TASK OBJECTIVE: Copy each line below in which the word "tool" occurs.

══════════════════════════════

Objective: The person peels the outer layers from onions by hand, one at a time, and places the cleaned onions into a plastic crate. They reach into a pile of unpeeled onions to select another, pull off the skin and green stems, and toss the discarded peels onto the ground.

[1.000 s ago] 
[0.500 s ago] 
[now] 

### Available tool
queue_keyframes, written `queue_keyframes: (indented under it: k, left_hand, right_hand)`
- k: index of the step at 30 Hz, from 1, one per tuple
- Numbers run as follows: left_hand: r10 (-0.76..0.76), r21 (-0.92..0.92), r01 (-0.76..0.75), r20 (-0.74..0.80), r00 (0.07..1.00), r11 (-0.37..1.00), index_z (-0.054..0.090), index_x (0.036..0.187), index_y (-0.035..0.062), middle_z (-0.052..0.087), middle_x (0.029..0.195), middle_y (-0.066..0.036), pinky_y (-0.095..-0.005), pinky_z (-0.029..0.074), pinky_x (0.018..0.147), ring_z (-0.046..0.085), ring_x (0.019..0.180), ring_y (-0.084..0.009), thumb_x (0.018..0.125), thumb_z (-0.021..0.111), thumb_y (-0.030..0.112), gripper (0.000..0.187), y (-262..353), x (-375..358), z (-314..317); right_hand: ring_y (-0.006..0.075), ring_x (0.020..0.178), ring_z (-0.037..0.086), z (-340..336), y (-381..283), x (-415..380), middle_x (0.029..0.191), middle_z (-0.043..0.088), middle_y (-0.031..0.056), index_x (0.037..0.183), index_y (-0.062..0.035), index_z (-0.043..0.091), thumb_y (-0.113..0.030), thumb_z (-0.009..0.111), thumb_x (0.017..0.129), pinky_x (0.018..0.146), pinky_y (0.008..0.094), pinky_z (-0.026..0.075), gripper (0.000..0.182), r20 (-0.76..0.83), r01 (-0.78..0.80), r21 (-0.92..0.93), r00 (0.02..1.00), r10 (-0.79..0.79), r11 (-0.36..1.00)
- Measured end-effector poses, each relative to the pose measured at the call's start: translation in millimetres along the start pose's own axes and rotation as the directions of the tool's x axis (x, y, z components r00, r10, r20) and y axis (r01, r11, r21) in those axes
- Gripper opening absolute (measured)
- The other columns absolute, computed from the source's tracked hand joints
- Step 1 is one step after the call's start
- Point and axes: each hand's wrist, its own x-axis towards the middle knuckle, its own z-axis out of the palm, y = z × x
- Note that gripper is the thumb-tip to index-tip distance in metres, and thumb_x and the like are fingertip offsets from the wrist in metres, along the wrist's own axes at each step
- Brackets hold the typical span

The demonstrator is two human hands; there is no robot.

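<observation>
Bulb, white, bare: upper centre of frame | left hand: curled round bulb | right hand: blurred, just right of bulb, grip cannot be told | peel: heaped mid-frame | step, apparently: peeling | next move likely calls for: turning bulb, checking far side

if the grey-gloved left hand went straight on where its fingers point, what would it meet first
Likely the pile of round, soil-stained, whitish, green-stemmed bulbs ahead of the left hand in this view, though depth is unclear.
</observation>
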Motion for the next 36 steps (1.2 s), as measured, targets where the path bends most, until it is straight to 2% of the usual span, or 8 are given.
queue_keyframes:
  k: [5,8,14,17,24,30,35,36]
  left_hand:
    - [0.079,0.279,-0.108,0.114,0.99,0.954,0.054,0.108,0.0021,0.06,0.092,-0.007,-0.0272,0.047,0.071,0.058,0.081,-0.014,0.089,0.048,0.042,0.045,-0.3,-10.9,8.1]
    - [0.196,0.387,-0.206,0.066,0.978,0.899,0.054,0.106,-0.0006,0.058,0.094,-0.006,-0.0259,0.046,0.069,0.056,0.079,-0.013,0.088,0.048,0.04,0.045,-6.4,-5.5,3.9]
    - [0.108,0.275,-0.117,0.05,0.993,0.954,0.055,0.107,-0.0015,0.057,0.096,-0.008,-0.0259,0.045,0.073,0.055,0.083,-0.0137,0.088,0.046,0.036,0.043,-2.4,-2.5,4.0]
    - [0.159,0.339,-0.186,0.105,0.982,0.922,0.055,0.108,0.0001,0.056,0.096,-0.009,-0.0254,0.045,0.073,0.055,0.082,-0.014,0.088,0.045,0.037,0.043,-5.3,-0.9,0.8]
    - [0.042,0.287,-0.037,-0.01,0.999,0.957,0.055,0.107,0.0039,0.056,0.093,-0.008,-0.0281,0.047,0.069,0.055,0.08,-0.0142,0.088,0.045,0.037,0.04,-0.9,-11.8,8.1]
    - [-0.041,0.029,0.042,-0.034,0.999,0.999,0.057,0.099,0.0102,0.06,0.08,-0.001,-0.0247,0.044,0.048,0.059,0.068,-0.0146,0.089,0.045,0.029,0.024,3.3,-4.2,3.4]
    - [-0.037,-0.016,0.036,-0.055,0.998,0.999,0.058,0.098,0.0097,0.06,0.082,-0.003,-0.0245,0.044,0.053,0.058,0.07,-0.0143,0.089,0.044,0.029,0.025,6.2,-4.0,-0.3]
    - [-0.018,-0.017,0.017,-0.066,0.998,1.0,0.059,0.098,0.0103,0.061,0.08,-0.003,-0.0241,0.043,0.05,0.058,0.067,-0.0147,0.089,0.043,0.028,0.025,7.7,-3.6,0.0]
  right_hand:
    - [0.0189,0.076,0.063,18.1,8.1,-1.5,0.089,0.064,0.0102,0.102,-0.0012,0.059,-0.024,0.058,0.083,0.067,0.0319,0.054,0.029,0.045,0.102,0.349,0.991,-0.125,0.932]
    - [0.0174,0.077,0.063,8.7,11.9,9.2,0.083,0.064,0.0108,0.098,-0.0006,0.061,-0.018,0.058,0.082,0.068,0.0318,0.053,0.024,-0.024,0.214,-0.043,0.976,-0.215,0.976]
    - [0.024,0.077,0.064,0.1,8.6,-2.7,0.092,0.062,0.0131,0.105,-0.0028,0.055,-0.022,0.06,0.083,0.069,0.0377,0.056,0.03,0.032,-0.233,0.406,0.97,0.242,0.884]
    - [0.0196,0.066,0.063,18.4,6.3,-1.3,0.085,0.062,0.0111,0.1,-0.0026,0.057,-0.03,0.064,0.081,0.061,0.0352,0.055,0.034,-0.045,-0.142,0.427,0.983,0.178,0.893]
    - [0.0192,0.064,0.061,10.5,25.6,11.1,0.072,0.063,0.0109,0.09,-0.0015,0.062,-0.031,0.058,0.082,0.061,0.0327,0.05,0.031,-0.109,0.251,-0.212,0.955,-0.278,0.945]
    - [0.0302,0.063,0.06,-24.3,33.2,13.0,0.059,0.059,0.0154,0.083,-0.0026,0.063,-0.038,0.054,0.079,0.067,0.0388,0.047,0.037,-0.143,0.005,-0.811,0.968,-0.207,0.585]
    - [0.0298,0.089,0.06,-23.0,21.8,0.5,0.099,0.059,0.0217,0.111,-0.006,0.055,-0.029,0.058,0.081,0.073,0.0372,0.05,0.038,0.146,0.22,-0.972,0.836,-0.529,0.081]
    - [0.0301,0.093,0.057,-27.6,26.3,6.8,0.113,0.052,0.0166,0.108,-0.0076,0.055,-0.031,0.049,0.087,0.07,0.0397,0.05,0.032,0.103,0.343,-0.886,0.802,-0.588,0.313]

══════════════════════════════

EXERCISE RESPONSE:
### Available tool
- Measured end-effector poses, each relative to the pose measured at the call's start: translation in millimetres along the start pose's own axes and rotation as the directions of the tool's x axis (x, y, z components r00, r10, r20) and y axis (r01, r11, r21) in those axes

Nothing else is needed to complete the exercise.